TASK ITEM: Wherever "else" shows up in the records below, copy the whole line.

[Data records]
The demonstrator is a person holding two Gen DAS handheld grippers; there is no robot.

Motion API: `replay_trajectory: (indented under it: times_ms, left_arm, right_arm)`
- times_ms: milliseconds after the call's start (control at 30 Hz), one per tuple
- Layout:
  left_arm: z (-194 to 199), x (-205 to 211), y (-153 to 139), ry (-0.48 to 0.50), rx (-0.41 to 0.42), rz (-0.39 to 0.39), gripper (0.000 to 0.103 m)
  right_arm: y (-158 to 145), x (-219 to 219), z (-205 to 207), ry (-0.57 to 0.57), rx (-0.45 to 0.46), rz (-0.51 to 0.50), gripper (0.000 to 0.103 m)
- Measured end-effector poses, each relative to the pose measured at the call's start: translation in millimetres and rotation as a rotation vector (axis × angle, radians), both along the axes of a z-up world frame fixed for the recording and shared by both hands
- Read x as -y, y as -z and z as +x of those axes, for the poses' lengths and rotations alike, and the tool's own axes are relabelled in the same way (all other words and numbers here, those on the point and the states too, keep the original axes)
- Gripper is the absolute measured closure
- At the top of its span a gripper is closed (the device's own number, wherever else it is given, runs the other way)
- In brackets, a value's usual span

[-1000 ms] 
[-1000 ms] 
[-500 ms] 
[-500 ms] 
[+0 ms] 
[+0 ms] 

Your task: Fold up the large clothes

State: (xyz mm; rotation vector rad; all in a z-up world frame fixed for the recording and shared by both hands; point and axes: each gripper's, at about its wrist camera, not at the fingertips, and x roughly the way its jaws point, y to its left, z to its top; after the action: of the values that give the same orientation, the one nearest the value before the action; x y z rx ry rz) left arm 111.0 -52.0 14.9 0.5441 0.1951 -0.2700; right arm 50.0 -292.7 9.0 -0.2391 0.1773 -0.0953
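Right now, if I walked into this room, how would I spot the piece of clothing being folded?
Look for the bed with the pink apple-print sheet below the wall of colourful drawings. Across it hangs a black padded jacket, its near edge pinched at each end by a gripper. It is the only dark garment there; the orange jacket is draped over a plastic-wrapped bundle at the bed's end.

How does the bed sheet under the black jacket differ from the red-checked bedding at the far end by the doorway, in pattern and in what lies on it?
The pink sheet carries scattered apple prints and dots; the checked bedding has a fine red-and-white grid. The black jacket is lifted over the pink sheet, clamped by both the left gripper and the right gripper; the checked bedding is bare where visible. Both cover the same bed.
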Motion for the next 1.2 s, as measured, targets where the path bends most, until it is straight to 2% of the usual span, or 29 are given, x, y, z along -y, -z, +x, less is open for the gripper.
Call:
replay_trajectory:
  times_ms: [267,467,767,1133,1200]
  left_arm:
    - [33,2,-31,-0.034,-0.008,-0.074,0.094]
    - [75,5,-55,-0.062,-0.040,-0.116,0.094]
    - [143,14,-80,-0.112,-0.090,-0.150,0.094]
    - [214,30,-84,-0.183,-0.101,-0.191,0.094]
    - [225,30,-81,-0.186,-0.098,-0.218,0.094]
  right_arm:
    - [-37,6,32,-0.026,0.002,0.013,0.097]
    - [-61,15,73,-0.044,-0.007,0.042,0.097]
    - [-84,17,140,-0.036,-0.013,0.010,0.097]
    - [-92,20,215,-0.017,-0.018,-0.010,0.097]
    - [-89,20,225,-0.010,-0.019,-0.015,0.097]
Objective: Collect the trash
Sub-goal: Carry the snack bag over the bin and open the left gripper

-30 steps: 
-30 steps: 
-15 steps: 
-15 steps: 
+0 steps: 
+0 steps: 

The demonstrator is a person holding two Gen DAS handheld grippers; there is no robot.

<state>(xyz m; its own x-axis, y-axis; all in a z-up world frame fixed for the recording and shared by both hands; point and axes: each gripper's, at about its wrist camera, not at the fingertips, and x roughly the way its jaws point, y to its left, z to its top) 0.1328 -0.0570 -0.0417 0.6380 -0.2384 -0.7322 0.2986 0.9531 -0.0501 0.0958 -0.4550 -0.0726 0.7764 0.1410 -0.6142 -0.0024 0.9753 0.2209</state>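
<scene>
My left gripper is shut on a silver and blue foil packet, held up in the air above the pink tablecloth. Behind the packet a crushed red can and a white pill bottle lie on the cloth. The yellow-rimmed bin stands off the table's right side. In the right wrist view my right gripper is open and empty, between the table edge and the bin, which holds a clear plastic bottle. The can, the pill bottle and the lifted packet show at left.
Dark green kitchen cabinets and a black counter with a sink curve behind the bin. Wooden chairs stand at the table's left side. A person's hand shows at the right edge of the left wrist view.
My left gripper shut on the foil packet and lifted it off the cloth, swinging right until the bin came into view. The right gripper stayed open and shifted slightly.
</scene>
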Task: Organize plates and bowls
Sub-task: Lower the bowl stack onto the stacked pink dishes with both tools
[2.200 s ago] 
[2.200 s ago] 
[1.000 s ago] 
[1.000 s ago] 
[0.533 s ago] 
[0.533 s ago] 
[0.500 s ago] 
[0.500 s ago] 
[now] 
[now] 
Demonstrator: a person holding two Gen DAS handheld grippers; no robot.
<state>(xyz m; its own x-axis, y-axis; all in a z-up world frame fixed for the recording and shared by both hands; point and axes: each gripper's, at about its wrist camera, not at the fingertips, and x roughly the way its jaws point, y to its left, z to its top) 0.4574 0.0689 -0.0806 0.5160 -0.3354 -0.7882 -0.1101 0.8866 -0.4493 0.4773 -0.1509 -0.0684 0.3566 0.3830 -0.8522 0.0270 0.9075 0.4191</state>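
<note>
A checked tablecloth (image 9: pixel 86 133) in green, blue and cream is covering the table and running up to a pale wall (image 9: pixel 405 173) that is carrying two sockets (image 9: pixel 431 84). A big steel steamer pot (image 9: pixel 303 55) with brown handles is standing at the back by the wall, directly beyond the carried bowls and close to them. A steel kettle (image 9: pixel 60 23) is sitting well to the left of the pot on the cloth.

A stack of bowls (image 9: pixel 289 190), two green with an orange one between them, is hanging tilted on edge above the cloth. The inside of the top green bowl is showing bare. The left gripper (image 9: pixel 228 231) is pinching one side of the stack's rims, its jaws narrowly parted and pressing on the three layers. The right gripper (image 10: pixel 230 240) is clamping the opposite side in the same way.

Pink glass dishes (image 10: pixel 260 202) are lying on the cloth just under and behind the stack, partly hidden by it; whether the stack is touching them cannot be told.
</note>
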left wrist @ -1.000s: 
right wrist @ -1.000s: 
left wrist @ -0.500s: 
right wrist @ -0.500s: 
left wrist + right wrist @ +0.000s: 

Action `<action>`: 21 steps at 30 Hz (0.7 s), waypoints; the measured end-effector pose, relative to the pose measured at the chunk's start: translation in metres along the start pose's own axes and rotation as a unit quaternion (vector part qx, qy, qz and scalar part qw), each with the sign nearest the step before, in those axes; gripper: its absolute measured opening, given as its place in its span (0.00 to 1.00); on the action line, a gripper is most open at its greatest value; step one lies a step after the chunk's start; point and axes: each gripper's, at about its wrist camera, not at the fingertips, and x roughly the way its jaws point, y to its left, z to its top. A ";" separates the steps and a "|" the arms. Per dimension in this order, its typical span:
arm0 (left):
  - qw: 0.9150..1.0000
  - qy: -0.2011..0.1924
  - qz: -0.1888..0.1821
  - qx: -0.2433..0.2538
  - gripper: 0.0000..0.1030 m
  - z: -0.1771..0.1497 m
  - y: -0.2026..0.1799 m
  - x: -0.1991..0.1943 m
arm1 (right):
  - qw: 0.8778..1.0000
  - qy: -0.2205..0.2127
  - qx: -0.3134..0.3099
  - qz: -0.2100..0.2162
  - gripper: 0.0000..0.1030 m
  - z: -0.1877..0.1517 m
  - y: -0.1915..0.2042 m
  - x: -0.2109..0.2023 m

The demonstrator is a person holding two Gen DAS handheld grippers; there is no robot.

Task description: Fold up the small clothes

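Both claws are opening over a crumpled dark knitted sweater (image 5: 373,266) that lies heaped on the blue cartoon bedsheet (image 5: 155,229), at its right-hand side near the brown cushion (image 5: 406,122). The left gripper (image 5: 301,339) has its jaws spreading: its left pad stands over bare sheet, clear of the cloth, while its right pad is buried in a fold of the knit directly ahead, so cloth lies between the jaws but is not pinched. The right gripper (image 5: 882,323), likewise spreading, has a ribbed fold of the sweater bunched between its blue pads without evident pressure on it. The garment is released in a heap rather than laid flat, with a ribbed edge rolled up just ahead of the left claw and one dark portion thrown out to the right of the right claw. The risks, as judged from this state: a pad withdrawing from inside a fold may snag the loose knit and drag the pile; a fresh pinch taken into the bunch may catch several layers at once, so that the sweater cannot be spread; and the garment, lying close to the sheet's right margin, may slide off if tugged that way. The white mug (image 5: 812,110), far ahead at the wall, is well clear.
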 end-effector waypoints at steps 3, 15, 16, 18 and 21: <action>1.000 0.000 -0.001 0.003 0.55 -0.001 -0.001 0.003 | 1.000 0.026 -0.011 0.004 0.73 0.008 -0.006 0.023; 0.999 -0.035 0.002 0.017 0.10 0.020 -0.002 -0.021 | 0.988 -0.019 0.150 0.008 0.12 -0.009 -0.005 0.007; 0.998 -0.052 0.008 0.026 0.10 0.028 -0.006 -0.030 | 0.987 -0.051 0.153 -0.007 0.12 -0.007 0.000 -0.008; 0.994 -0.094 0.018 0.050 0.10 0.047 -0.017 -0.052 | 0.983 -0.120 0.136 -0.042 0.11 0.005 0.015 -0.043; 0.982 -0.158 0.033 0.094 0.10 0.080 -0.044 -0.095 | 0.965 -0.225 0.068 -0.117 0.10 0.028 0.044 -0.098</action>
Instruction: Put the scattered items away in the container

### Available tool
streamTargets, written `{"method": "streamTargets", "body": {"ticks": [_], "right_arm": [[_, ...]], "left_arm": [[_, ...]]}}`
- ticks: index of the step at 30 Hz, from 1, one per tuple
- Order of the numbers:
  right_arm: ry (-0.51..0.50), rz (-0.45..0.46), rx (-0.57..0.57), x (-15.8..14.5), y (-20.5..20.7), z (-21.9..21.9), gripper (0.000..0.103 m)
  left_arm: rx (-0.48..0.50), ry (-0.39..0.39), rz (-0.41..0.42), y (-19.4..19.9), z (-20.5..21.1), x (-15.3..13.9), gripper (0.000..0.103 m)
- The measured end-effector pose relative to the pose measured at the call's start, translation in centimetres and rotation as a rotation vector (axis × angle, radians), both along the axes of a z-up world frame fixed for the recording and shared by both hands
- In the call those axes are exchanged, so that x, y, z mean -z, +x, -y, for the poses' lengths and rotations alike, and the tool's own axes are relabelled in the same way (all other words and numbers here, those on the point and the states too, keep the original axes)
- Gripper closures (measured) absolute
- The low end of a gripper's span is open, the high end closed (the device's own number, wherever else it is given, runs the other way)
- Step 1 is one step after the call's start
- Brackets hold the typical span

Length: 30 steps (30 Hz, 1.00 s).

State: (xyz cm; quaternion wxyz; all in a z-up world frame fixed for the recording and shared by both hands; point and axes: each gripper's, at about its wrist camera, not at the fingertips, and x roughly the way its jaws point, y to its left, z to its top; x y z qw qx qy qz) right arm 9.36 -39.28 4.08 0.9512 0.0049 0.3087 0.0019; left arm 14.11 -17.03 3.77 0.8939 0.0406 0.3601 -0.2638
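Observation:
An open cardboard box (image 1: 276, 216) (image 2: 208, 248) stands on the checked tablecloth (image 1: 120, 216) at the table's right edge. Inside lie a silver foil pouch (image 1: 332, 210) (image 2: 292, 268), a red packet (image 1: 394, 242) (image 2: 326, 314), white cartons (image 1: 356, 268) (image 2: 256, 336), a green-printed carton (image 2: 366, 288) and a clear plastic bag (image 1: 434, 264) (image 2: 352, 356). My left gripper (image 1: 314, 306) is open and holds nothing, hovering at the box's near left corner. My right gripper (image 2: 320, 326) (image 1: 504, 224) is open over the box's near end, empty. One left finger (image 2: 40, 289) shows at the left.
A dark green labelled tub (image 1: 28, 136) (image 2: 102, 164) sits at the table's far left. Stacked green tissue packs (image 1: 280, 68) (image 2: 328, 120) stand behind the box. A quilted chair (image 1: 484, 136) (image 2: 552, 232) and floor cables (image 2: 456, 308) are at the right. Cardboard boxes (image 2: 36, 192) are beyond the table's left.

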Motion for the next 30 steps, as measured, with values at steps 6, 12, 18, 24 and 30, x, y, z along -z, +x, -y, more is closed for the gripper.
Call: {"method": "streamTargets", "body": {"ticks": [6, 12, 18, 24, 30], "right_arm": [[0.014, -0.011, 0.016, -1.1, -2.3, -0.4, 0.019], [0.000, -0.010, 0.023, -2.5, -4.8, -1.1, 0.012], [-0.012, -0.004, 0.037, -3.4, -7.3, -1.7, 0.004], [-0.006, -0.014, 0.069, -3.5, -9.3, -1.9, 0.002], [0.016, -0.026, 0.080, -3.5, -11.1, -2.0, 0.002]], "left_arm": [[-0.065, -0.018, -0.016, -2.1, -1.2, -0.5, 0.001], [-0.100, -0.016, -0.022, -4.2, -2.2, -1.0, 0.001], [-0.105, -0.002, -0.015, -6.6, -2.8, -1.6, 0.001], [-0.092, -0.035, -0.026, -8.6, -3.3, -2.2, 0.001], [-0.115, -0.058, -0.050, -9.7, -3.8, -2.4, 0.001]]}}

WRITTEN RESPONSE:
- At the top of its span a gripper is closed (the device's own number, wherever else it is given, runs the other way)
- The low end of a gripper's span is open, the high end closed (the device's own number, wherever else it is given, runs the other way)

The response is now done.